» Work required:
Return every record verbatim.

(Extracted records)
/---
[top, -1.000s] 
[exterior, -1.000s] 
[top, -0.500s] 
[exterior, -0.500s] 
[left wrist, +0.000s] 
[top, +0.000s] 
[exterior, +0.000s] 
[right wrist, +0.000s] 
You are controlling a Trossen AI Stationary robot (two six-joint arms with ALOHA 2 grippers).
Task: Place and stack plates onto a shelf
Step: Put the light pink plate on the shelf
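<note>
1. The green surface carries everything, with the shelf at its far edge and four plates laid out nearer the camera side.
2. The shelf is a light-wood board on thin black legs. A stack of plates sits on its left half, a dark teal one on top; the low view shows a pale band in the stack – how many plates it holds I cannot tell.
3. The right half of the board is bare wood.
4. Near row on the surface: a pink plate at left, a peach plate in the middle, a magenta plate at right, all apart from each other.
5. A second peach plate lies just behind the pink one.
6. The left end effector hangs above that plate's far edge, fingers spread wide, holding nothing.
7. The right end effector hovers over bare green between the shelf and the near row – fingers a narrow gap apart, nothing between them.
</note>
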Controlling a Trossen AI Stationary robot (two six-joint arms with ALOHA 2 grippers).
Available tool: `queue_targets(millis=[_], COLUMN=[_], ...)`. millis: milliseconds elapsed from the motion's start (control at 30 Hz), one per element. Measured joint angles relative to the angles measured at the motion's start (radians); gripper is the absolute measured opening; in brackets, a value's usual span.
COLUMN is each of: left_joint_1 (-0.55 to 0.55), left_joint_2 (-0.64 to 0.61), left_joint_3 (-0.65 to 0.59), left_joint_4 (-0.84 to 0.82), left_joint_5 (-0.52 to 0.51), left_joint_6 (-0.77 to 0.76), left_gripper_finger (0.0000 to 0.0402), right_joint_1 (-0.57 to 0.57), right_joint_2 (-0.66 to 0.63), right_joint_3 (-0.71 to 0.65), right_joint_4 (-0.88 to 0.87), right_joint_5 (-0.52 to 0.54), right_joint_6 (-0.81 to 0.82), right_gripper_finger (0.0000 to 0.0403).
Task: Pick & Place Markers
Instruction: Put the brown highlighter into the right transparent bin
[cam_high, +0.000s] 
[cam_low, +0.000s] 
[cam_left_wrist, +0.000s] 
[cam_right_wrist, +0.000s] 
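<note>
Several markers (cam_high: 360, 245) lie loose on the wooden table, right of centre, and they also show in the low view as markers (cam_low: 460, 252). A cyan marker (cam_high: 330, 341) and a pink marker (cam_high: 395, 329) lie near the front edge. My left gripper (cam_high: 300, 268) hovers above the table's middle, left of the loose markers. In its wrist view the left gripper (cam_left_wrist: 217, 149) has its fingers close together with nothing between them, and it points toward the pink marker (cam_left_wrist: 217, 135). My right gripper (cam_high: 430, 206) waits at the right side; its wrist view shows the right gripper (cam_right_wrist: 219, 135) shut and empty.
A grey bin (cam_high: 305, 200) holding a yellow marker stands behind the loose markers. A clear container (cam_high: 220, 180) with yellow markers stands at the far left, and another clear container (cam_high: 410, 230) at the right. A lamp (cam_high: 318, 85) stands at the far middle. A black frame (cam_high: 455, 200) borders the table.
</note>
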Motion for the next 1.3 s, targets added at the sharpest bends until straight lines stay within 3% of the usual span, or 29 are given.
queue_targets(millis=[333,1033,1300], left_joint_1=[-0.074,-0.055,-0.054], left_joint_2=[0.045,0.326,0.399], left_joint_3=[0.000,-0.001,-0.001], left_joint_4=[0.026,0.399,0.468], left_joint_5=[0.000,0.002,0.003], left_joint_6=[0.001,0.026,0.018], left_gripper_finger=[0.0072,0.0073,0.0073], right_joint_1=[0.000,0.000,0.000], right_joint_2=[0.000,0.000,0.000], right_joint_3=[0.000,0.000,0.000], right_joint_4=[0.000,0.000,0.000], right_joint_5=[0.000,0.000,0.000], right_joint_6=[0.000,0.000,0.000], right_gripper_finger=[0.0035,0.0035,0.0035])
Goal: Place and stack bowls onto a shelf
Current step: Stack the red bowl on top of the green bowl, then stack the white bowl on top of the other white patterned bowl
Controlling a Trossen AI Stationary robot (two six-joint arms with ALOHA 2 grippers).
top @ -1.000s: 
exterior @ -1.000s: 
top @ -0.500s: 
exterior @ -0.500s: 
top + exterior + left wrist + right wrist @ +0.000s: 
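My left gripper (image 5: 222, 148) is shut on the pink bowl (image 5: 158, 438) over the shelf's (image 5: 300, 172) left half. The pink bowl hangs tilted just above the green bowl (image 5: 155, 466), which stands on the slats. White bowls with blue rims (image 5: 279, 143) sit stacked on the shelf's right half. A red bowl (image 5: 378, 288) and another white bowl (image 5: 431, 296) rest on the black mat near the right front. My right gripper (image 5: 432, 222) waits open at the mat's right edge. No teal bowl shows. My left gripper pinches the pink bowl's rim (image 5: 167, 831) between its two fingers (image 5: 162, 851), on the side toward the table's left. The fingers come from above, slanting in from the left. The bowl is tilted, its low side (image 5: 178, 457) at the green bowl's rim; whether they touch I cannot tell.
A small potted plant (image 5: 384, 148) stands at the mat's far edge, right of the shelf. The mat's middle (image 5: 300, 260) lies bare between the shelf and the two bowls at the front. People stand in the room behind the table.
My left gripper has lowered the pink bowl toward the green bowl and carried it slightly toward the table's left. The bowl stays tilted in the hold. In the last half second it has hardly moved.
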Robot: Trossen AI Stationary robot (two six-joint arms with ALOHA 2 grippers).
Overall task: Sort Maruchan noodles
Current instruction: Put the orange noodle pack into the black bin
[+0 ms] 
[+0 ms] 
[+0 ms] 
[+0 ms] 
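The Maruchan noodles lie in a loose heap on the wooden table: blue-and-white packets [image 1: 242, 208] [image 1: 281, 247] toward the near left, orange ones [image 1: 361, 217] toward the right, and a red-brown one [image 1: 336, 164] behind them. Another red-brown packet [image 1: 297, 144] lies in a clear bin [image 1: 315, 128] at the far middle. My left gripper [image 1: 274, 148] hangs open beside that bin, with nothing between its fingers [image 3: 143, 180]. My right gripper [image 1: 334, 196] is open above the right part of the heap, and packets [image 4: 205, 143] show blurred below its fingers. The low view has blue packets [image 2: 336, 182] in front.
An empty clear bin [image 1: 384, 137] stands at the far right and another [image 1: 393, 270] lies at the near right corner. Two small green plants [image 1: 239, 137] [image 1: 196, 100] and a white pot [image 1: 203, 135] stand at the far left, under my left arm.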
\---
» Exercise output:
[top, -1.000s] 
[exterior, -1.000s] 
[top, -0.500s] 
[exterior, -0.500s] 
[left wrist, +0.000s] 
[top, +0.000s] 
[exterior, +0.000s] 
[right wrist, +0.000s] 
You are controlling a Trossen AI Stationary robot (two six-joint arms with ALOHA 2 grippers).
Task: Place and stack plates onto a shelf
Step: Put the light pink plate on the shelf
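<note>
1. The green surface carries everything, with the shelf at its far edge and four plates laid out nearer the camera side.
2. The shelf is a light-wood board on thin black legs. A stack of plates sits on its left half, a dark teal one on top; the low view shows a pale band in the stack – how many plates it holds I cannot tell.
3. The right half of the board is bare wood.
4. Near row on the surface: a pink plate at left, a peach plate in the middle, a magenta plate at right, all apart from each other.
5. A second peach plate lies just behind the pink one.
6. The left end effector hangs above that plate's far edge, fingers spread wide, holding nothing.
7. The right end effector hovers over bare green between the shelf and the near row – fingers a narrow gap apart, nothing between them.
</note>
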Controlling a Trossen AI Stationary robot (two six-joint arms with ALOHA 2 grippers).
Available tool: `queue_targets(millis=[_], COLUMN=[_], ...)`. millis: milliseconds elapsed from the motion's start (control at 30 Hz), one per element. Measured joint angles relative to the angles measured at the motion's start (radians); gripper is the absolute measured opening; in brackets, a value's usual span.
COLUMN is each of: left_joint_1 (-0.55 to 0.55), left_joint_2 (-0.64 to 0.61), left_joint_3 (-0.65 to 0.59), left_joint_4 (-0.84 to 0.82), left_joint_5 (-0.52 to 0.51), left_joint_6 (-0.77 to 0.76), left_gripper_finger (0.0000 to 0.0402), right_joint_1 (-0.57 to 0.57), right_joint_2 (-0.66 to 0.63), right_joint_3 (-0.71 to 0.65), right_joint_4 (-0.88 to 0.87), right_joint_5 (-0.52 to 0.54), right_joint_6 (-0.81 to 0.82), right_gripper_finger (0.0000 to 0.0403).
Task: Pick & Place Markers
Instruction: Put the brown highlighter into the right transparent bin
[cam_high, +0.000s] 
[cam_low, +0.000s] 
[cam_left_wrist, +0.000s] 
[cam_right_wrist, +0.000s] 
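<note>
Several markers (cam_high: 360, 245) lie loose on the wooden table, right of centre, and they also show in the low view as markers (cam_low: 460, 252). A cyan marker (cam_high: 330, 341) and a pink marker (cam_high: 395, 329) lie near the front edge. My left gripper (cam_high: 300, 268) hovers above the table's middle, left of the loose markers. In its wrist view the left gripper (cam_left_wrist: 217, 149) has its fingers close together with nothing between them, and it points toward the pink marker (cam_left_wrist: 217, 135). My right gripper (cam_high: 430, 206) waits at the right side; its wrist view shows the right gripper (cam_right_wrist: 219, 135) shut and empty.
A grey bin (cam_high: 305, 200) holding a yellow marker stands behind the loose markers. A clear container (cam_high: 220, 180) with yellow markers stands at the far left, and another clear container (cam_high: 410, 230) at the right. A lamp (cam_high: 318, 85) stands at the far middle. A black frame (cam_high: 455, 200) borders the table.
</note>
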Motion for the next 1.3 s, targets added at the sharpest bends until straight lines stay within 3% of the usual span, or 29 are given.
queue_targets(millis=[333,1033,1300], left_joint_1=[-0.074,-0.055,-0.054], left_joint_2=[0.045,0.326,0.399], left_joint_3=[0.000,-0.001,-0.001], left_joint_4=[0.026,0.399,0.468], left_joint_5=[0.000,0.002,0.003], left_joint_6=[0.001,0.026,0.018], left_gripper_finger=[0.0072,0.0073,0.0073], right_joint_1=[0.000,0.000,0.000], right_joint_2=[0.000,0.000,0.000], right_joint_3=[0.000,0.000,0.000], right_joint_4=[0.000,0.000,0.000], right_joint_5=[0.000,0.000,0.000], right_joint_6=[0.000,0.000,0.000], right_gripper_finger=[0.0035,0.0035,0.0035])
Goal: Place and stack bowls onto a shelf
Current step: Stack the red bowl on top of the green bowl, then stack the white bowl on top of the other white patterned bowl
Controlling a Trossen AI Stationary robot (two six-joint arms with ALOHA 2 grippers).
top @ -1.000s: 
exterior @ -1.000s: 
top @ -0.500s: 
exterior @ -0.500s: 
top + exterior + left wrist + right wrist @ +0.000s: 
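My left gripper (image 5: 222, 148) is shut on the pink bowl (image 5: 158, 438) over the shelf's (image 5: 300, 172) left half. The pink bowl hangs tilted just above the green bowl (image 5: 155, 466), which stands on the slats. White bowls with blue rims (image 5: 279, 143) sit stacked on the shelf's right half. A red bowl (image 5: 378, 288) and another white bowl (image 5: 431, 296) rest on the black mat near the right front. My right gripper (image 5: 432, 222) waits open at the mat's right edge. No teal bowl shows. My left gripper pinches the pink bowl's rim (image 5: 167, 831) between its two fingers (image 5: 162, 851), on the side toward the table's left. The fingers come from above, slanting in from the left. The bowl is tilted, its low side (image 5: 178, 457) at the green bowl's rim; whether they touch I cannot tell.
A small potted plant (image 5: 384, 148) stands at the mat's far edge, right of the shelf. The mat's middle (image 5: 300, 260) lies bare between the shelf and the two bowls at the front. People stand in the room behind the table.
My left gripper has lowered the pink bowl toward the green bowl and carried it slightly toward the table's left. The bowl stays tilted in the hold. In the last half second it has hardly moved.
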Robot: Trossen AI Stationary robot (two six-joint arms with ALOHA 2 grippers).
Overall task: Sort Maruchan noodles
Current instruction: Put the orange noodle pack into the black bin
[+0 ms] 
[+0 ms] 
[+0 ms] 
[+0 ms] 
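The Maruchan noodles lie in a loose heap on the wooden table: blue-and-white packets [image 1: 242, 208] [image 1: 281, 247] toward the near left, orange ones [image 1: 361, 217] toward the right, and a red-brown one [image 1: 336, 164] behind them. Another red-brown packet [image 1: 297, 144] lies in a clear bin [image 1: 315, 128] at the far middle. My left gripper [image 1: 274, 148] hangs open beside that bin, with nothing between its fingers [image 3: 143, 180]. My right gripper [image 1: 334, 196] is open above the right part of the heap, and packets [image 4: 205, 143] show blurred below its fingers. The low view has blue packets [image 2: 336, 182] in front.
An empty clear bin [image 1: 384, 137] stands at the far right and another [image 1: 393, 270] lies at the near right corner. Two small green plants [image 1: 239, 137] [image 1: 196, 100] and a white pot [image 1: 203, 135] stand at the far left, under my left arm.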

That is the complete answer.